TASK STATEMENT> When copying the entries below, leave out every picture and keep the rest exact.

RECORD EXTRACTS>
---+---

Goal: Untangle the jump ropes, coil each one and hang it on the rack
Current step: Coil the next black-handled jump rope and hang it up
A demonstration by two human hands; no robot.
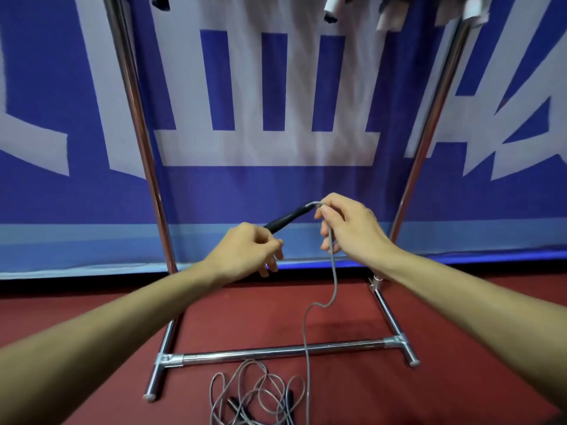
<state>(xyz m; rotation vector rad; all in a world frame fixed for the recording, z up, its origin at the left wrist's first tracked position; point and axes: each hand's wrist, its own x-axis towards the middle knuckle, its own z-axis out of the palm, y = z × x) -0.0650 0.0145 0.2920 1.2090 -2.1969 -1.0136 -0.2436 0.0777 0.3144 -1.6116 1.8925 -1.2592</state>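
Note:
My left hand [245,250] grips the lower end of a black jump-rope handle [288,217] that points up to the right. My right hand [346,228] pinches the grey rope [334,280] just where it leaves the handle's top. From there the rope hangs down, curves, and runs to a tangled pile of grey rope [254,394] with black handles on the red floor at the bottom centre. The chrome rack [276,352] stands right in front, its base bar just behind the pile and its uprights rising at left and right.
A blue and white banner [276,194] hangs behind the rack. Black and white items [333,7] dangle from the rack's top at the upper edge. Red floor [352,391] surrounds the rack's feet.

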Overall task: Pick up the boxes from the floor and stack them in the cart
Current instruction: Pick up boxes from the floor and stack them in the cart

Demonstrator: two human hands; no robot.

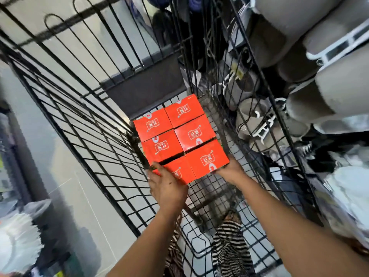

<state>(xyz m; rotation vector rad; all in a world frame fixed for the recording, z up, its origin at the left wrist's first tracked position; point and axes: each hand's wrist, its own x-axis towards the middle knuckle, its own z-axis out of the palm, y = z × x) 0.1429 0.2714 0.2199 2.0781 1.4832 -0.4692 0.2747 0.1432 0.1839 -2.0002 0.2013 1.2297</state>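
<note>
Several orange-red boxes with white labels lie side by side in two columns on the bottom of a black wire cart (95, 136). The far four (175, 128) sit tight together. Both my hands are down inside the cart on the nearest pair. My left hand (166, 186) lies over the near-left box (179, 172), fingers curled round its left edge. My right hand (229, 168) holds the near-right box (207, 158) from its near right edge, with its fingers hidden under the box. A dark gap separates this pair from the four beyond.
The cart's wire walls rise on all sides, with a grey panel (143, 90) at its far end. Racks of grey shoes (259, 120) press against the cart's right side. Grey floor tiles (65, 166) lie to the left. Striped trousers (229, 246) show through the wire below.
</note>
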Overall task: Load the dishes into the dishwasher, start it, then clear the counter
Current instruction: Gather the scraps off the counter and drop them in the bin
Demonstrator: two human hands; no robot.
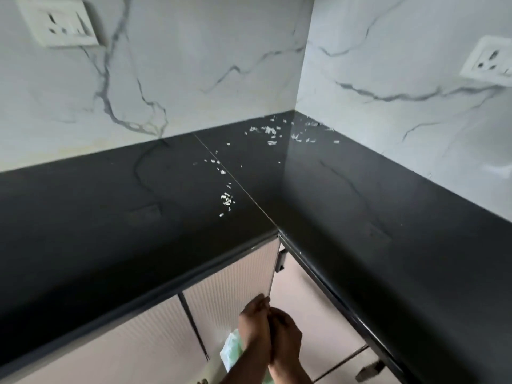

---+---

WRITTEN ANSWER>
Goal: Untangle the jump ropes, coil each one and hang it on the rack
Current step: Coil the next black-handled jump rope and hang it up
A demonstration by two human hands; no robot.
<state>(xyz m; rotation vector rad; all in a world frame fixed for the recording, z up, its origin at the left wrist's first tracked position; point and axes: each hand's wrist, its own x-axis towards the middle knuckle, its own z-axis out of the palm, y = z × x) -0.0650 0.0145 0.2920 1.2090 -2.1969 -1.0136 -0.2436 0.0777 0.3144 -1.6116 1.8925 -1.2592</state>
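Note:
My left hand [245,250] grips the lower end of a black jump-rope handle [288,217] that points up to the right. My right hand [346,228] pinches the grey rope [334,280] just where it leaves the handle's top. From there the rope hangs down, curves, and runs to a tangled pile of grey rope [254,394] with black handles on the red floor at the bottom centre. The chrome rack [276,352] stands right in front, its base bar just behind the pile and its uprights rising at left and right.
A blue and white banner [276,194] hangs behind the rack. Black and white items [333,7] dangle from the rack's top at the upper edge. Red floor [352,391] surrounds the rack's feet.
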
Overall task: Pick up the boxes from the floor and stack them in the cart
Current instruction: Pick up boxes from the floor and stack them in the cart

Demonstrator: two human hands; no robot.


<state>(xyz m; rotation vector rad; all in a world frame fixed for the recording, z up, its origin at the left wrist's first tracked position; point and axes: each hand's wrist, its own x-axis towards the middle knuckle, its own z-axis out of the palm, y = z × x) 0.1429 0.2714 0.2199 2.0781 1.4832 -0.4692 0.2747 0.1432 0.1839 -2.0002 0.2013 1.2297</state>
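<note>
Several orange-red boxes with white labels lie side by side in two columns on the bottom of a black wire cart (95, 136). The far four (175, 128) sit tight together. Both my hands are down inside the cart on the nearest pair. My left hand (166, 186) lies over the near-left box (179, 172), fingers curled round its left edge. My right hand (229, 168) holds the near-right box (207, 158) from its near right edge, with its fingers hidden under the box. A dark gap separates this pair from the four beyond.
The cart's wire walls rise on all sides, with a grey panel (143, 90) at its far end. Racks of grey shoes (259, 120) press against the cart's right side. Grey floor tiles (65, 166) lie to the left. Striped trousers (229, 246) show through the wire below.
</note>
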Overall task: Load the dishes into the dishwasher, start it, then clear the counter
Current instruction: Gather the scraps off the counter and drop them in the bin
Demonstrator: two human hands; no robot.

With that, the answer is done.